• [Your instructions]: Please output exactly the lines below, starting at the line that has "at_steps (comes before" and ending at the line that has "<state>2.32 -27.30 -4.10", both included; leave out all pictures and include nothing else.

[Stored dataset items]
____________________

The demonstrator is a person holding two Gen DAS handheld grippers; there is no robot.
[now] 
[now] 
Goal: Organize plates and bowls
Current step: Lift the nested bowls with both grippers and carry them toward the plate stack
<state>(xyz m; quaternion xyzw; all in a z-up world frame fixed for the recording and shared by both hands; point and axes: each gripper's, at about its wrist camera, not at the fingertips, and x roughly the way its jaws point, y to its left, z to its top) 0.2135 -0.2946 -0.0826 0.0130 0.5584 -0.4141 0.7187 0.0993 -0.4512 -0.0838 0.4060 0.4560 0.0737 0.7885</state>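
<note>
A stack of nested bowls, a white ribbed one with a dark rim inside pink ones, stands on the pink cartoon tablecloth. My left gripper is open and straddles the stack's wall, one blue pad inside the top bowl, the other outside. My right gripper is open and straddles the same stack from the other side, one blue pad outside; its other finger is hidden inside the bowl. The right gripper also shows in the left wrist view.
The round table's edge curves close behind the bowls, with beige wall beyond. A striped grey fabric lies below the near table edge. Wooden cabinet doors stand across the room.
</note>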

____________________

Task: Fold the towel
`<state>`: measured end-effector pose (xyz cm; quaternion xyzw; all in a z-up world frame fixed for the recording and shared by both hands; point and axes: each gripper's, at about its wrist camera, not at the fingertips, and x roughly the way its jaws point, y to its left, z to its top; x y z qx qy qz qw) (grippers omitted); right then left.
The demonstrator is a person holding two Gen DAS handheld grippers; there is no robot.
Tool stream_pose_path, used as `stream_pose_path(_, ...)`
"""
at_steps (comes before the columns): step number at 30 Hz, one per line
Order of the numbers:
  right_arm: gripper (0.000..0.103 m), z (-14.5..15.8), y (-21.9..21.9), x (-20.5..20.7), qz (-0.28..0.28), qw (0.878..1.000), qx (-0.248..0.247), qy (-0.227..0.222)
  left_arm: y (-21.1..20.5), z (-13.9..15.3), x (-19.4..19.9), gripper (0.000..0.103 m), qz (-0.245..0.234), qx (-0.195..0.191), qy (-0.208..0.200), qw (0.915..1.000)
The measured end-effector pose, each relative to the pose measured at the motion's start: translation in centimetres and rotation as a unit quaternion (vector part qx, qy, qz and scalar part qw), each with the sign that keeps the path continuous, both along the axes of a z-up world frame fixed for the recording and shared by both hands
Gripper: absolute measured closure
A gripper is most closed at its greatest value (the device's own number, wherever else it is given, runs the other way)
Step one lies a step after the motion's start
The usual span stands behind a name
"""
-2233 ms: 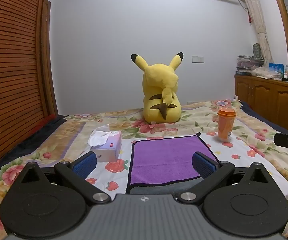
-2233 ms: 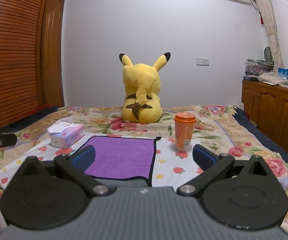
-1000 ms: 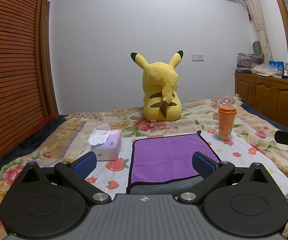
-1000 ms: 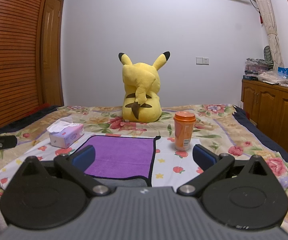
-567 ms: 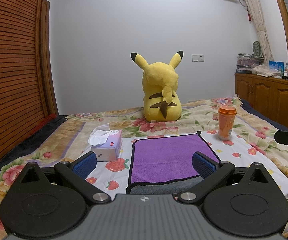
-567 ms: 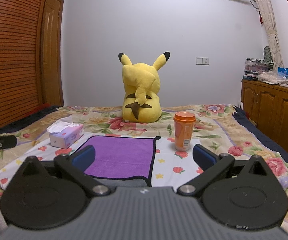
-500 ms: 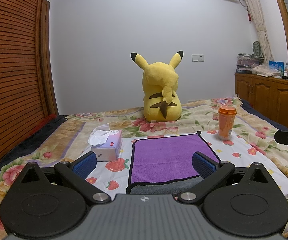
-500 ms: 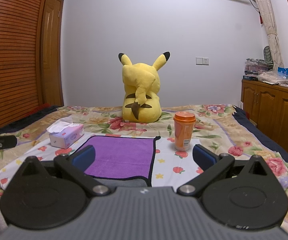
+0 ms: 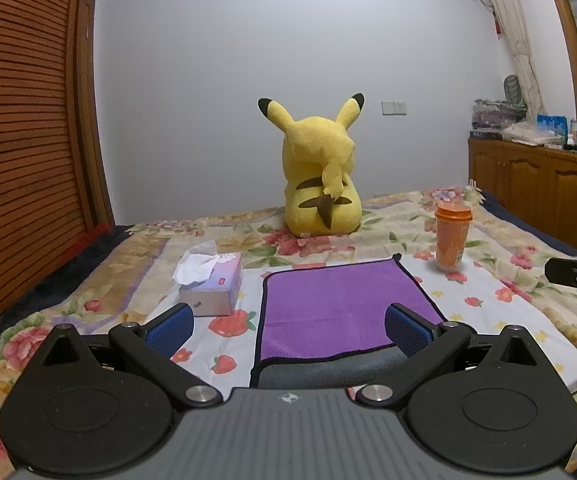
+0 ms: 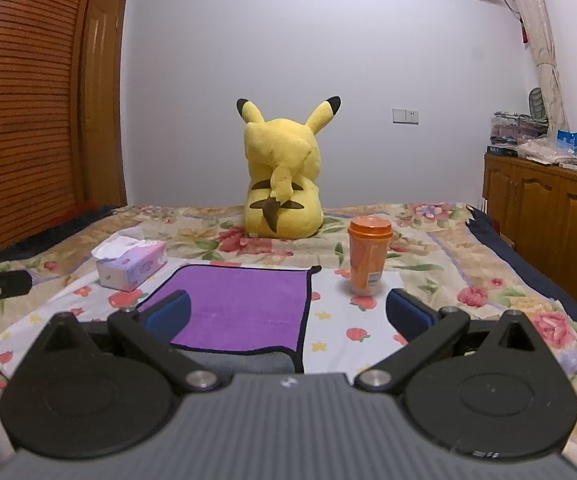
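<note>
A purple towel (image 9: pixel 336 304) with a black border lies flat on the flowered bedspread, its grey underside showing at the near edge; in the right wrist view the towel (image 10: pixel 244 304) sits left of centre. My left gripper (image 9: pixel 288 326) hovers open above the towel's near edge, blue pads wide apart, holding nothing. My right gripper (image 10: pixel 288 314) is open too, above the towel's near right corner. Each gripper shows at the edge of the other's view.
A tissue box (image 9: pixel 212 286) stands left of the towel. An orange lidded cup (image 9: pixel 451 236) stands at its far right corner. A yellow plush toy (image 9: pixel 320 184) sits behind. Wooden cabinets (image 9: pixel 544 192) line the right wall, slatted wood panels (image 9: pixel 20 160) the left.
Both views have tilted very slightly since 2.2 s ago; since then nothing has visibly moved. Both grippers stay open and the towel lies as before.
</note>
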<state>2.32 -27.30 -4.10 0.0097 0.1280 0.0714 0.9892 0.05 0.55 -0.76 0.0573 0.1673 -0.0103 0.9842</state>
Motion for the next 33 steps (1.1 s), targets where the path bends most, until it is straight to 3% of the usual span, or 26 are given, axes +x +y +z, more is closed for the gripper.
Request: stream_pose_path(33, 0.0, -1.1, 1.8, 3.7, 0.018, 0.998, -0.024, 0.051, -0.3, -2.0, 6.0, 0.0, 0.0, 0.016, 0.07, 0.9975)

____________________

• [Reply]:
at_steps (comes before the columns): step number at 30 Hz, one per line
Order of the numbers:
  right_arm: gripper (0.000..0.103 m), z (-14.5..15.8), y (-21.9..21.9), x (-20.5..20.7), qz (-0.28..0.28), qw (0.878..1.000), qx (-0.248..0.247), qy (-0.227..0.222)
  left_arm: y (-21.1..20.5), z (-13.9..15.3), x (-19.4..19.9), gripper (0.000..0.103 m), qz (-0.245..0.234), qx (-0.195..0.191), qy (-0.208..0.200), qw (0.915..1.000)
The measured end-effector pose, each relative to the pose measured at the motion's start: translation in centimetres and rotation as a unit quaternion (vector part qx, qy, qz and scalar part qw), each with the sign that keeps the path continuous, both along the axes of a z-up world frame fixed for the recording and shared by both hands
Gripper: absolute measured closure
A gripper is most closed at its greatest value (the device's own number, wherever else it is given, runs the other way)
Step one lies a step after the motion's start
The usual span stands behind a name
"""
-2233 ms: 
-2233 ms: 
-1000 ms: 
-1000 ms: 
-567 ms: 
-567 ms: 
-500 ms: 
-500 ms: 
+0 ms: 
+0 ms: 
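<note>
A purple towel (image 9: pixel 336 304) with a black border lies flat on the flowered bedspread, its grey underside showing at the near edge; in the right wrist view the towel (image 10: pixel 244 304) sits left of centre. My left gripper (image 9: pixel 288 326) hovers open above the towel's near edge, blue pads wide apart, holding nothing. My right gripper (image 10: pixel 288 314) is open too, above the towel's near right corner. Each gripper shows at the edge of the other's view.
A tissue box (image 9: pixel 212 286) stands left of the towel. An orange lidded cup (image 9: pixel 451 236) stands at its far right corner. A yellow plush toy (image 9: pixel 320 184) sits behind. Wooden cabinets (image 9: pixel 544 192) line the right wall, slatted wood panels (image 9: pixel 20 160) the left.
Both views have tilted very slightly since 2.2 s ago; since then nothing has visibly moved. Both grippers stay open and the towel lies as before.
</note>
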<state>2.32 -27.30 -4.10 0.0097 0.1280 0.0714 0.9892 0.05 0.55 -0.76 0.0573 0.1673 -0.0103 0.9842</state>

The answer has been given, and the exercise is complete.